Afghan Banking Benefits Afghan Soldiers

Soldiers and Police Benefit from Robust Afghan Banking System

Charles Simmins
One of the most serious problems with the Iraqi military and police has been the issue of pay, and how it is handled. Due to a lack of banks, most of the Iraqi security forces are paid in cash. Soldiers and police must often then take a leave to go home and give their pay to their family. Some choose not to return. In other cases, money is extorted from the soldiers and police by superiors or community and tribal leaders.

Afghanistan used to have the same problem. That has changed and for the better in the last several years. Col. Curt Alan Rauhut, the NATO Financial Controller Deputy CJ8 for the NATO Training Mission Afghanistan Combined Security Transition Command Afghanistan, spoke to bloggers recently and talked about the banking situation in Afghanistan and how pay is distributed to the hundreds of thousands of soldiers and police.

Rauhut described a vibrant banking system in Afghanistan. The government operates a central bank, similar to the Federal Reserve in the United States, and there are many private banks with banking available in nearly all 34 provinces. The Colonel named several, Kabul Bank, Azizi Bank and Afghanistan International Bank. The Afghanistan Banks Association lists 17 banks on its website.

To reduce the opportunity for skimming and extortion, the NATO Training Mission worked with the Afghans and created one of the most novel payroll disbursement systems in the world. 99% of the members of the military and 77% of those in the police are paid by electronic funds transfer into their bank account.

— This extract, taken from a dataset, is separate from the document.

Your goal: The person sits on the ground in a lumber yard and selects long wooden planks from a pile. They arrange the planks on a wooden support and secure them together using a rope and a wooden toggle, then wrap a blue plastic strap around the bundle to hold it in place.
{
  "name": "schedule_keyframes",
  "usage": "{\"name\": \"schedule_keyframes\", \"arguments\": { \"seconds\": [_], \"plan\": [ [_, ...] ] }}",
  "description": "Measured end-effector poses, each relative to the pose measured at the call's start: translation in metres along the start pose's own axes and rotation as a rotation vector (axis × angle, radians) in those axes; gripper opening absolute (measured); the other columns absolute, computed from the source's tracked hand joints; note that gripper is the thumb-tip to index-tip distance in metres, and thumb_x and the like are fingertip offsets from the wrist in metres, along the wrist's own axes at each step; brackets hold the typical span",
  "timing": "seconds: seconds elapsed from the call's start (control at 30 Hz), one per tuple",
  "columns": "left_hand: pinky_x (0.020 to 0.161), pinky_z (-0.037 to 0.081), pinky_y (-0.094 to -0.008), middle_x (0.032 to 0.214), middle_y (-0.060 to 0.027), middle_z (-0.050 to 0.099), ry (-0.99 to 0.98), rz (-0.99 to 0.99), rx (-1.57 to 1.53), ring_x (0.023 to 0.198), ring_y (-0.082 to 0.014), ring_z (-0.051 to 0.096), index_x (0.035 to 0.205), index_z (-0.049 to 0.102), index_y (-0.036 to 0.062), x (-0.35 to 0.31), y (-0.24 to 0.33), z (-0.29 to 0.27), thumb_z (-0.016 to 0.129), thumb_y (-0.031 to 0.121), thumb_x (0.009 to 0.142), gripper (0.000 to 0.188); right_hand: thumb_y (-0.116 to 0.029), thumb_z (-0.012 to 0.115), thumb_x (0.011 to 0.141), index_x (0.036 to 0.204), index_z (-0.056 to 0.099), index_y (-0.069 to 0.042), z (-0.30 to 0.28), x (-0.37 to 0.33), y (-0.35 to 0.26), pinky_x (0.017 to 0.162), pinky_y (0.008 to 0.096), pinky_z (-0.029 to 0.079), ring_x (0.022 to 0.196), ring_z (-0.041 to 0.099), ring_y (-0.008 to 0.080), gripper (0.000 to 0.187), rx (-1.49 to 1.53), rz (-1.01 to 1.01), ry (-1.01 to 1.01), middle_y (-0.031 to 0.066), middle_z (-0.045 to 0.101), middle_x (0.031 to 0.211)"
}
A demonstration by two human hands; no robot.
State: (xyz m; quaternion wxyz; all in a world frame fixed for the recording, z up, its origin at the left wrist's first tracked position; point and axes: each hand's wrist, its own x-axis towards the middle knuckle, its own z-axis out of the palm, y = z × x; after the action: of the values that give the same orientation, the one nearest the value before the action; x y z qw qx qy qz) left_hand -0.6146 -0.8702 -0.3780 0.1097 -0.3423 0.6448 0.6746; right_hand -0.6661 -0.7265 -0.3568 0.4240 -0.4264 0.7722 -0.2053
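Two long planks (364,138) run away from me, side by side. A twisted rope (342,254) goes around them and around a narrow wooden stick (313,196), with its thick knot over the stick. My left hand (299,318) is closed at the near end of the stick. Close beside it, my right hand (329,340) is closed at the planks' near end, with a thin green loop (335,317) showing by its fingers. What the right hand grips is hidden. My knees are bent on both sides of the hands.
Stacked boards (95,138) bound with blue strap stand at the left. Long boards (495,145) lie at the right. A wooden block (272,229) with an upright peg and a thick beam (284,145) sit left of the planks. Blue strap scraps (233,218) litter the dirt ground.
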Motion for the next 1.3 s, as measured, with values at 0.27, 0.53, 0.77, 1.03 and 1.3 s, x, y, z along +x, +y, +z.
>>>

For those policemen without banking access, a unique arrangement has been made with Roshan, the leading cellular telephone provider in Afghanistan. Col. Rauhut called it "pay by phone". Many Americans know this phrase as it relates to arranging bill payment by phone. In Afghanistan, for some members of the police, it means that they get paid using their cell phone.

A text message is sent to the policeman with information on the pay. The policeman goes to a Roshan cell phone store and the manager uses a code to verify the information, and then gives the policeman his pay in cash. The manager then clears the account. Roshan has over 3 million Afghan subscribers, according to their website.

Afghanistan has a lot of very remote outposts for police and military. In the remotest of locations, payroll is still disbursed in cash.

The robust Afghan banking system and the inventiveness of the NATO Training Mission and its Afghan partners have provided solutions that ensure that the average soldier or policeman receives his pay and gets to keep it. That step alone places them ahead of most other countries in the region, and most poor countries worldwide.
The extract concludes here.